(EXERCISE PROMPT) Find the lines in the records below that contain "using", and report each of them.

Saved data entries
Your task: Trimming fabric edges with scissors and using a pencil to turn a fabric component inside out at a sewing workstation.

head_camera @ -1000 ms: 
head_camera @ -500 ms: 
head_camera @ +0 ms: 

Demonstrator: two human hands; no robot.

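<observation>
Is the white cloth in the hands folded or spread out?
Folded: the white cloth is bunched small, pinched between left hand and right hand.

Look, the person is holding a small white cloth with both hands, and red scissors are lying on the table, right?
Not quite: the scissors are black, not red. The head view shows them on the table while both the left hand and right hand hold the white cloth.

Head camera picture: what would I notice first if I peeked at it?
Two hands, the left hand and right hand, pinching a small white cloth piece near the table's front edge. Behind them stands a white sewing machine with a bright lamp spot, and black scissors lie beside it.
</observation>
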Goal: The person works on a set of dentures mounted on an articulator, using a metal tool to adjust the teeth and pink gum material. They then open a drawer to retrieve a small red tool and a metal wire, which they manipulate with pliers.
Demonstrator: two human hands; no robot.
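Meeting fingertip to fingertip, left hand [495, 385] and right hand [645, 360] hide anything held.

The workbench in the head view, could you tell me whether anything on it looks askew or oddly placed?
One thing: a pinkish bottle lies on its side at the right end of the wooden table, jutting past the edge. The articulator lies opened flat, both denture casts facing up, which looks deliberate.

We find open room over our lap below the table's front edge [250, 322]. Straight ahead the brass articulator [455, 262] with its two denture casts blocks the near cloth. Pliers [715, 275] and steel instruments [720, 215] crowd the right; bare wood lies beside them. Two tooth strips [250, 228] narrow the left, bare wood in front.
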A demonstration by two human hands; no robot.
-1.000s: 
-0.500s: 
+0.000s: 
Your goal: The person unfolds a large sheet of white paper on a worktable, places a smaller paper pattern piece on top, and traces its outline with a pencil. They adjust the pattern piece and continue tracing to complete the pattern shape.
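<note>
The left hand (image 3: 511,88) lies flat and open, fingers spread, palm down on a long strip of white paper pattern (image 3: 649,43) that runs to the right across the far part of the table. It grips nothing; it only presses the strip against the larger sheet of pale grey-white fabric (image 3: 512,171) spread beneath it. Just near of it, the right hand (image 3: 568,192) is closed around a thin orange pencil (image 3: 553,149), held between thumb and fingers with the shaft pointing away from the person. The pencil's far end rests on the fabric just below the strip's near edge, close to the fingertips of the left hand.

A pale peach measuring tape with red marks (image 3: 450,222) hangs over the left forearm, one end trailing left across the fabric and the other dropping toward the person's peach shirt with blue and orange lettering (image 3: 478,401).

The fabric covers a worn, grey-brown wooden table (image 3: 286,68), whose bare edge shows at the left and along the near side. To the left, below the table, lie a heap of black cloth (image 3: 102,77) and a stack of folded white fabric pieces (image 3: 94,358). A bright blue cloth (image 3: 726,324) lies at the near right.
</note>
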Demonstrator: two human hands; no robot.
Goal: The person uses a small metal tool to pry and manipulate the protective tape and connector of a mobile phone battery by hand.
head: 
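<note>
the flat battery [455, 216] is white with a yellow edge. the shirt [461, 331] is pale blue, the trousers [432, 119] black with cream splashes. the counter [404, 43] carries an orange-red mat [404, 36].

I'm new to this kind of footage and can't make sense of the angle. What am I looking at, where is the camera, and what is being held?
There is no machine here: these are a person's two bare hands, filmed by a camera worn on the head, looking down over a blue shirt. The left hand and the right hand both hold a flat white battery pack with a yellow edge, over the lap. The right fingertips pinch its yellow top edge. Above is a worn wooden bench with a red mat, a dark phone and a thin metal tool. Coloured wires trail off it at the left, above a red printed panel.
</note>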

(TASK SOLUTION)
Your task: Trimming fabric edges with scissors and using a pencil to turn a fabric component inside out at a sewing workstation.
Goal: The person works on a set of dentures mounted on an articulator, using a metal tool to adjust the teeth and pink gum material. They then open a drawer to retrieve a small red tool and a metal wire, which they manipulate with pliers.

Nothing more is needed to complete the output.